Aufbruch oder Kapitulation? – Das Ende des „aktiven Landwirts“

von Prof. Dr. Jose Martinez, veröffentlicht am 26.09.2016

Die EU-Kommission hat am 14.9. 2016 einen Entwurf zur sogenannten Omnibus-Verordnung zur Vereinfachung der GAP vorgelegt (COM(2016) 605 final). Es handelt sich um den vierten Vorstoß des GAP-Kommissars Phil Hogan, um seiner bei Amtsantritt angekündigten Reform der GAP mittels Vereinfachung der Verfahren umzusetzen. Im vorliegenden Entwurf schlägt die Kommission vor, den Mitgliedstaaten anheim zu stellen, ob sie ab dem Antragsjahr 2018 an der Nachweisführung für den „Aktiven Betriebsinhaber/Landwirts“ im Rahmen der Gemeinsamen Agrarpolitik (GAP) weiterhin festhalten.
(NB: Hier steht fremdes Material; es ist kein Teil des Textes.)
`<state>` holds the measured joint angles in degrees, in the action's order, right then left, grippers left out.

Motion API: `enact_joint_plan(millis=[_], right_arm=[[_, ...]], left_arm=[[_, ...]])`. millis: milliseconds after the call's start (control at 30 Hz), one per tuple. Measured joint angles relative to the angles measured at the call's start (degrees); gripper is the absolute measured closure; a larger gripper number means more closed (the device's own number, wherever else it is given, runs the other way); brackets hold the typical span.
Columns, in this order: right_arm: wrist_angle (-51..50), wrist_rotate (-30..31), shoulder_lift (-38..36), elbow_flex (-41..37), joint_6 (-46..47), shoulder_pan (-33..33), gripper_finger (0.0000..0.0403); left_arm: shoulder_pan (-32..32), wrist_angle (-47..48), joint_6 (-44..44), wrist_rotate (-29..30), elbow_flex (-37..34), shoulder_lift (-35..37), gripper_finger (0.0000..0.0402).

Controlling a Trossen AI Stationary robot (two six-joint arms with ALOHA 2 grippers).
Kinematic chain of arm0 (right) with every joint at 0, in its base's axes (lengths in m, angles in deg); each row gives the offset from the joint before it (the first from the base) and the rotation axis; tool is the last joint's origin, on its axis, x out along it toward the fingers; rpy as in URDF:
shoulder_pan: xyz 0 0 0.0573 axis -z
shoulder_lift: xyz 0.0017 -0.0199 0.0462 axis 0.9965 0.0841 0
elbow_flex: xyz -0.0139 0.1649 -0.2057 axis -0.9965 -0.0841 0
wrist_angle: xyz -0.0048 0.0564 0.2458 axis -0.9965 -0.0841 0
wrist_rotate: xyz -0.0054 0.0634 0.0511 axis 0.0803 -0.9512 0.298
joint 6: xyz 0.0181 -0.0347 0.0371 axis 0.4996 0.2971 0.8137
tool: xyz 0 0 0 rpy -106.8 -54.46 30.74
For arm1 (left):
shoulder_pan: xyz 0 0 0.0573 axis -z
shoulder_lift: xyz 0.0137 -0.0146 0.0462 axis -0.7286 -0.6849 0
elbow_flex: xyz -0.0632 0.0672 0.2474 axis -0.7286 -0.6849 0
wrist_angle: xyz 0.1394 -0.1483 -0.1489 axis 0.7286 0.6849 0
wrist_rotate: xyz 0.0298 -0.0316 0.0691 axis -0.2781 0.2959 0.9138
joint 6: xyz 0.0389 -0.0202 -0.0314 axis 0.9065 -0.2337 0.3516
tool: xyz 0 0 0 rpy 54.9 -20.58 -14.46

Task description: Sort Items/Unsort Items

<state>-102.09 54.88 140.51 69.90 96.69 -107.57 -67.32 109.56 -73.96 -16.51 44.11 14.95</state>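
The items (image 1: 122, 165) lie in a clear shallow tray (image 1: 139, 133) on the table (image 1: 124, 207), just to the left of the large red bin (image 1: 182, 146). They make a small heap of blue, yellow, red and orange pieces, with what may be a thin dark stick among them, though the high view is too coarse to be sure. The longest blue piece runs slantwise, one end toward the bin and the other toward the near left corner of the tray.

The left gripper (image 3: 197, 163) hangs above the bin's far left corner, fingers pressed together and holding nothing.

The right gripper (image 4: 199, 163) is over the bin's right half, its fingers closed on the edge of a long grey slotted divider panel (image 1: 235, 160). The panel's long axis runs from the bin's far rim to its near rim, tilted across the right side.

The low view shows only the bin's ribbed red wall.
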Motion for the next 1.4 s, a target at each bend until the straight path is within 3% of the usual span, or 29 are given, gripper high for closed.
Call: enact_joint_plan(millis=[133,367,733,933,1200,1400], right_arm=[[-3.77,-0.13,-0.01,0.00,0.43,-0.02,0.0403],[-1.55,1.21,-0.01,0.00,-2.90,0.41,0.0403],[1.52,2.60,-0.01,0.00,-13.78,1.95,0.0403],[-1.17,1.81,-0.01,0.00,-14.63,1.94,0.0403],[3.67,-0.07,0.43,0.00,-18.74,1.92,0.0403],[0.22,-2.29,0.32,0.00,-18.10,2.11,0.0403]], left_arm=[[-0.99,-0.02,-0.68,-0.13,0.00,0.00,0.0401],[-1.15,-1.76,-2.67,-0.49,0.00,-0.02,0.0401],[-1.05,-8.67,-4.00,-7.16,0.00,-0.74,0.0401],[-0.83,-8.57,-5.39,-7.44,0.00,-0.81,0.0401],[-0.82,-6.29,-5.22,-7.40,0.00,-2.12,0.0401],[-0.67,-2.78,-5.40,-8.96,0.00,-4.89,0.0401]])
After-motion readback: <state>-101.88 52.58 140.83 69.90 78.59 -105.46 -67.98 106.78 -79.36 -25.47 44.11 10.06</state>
Jetzt muss man aber bedenken, dass diese Nachweisführung erst in  der GAP-Reform 2013 als ein den Gestaltungsspielraum der Mitgliedstaaten begrenzendes Element eingeführt worden ist. Ziel dieser Begrenzung ist, die Steuerungswirkung der Direktzahlungen zu präzisieren und sog. Sofa-Landwirte aus dem Kreis der Begünstigten herauszunehmen. Aktive Landwirte werden negativ definiert als Landwirt, deren Unternehmensform nicht auf einer Negativliste auftaucht, die von den Mitgliedstaaten aufgestellt wird. Auf der deutschen Negativliste werden folgende Unternehmenskategorien aufgeführt: Flughafenbetreiber, Betreiber von Bahnunternehmen, Betreiber von Sport- und Freizeitflächen, Wasserwerke und Immobiliendienstleister und bergbautreibende Unternehmen. Insoweit fallen fast alle bisherigen landwirtschaftlichen Unternehmen unter die Kategorie „Aktiver Landwirt“. Eine Steuerung der Agrarstruktur zugunsten einer spezifischen Betriebsform oder –größe hat dadurch nicht stattgefunden. Und selbst die auf der Negativliste aufgenommenen Betriebsformen können als „aktive Landwirte“ in einem Nachweisverfahren anerkannt werden. Hierzu müssen sie darlegen, dass ihre landwirtschaftliche Tätigkeit einen wesentlichen Umfang hat bzw. deren Hauptgeschäftszweck ist.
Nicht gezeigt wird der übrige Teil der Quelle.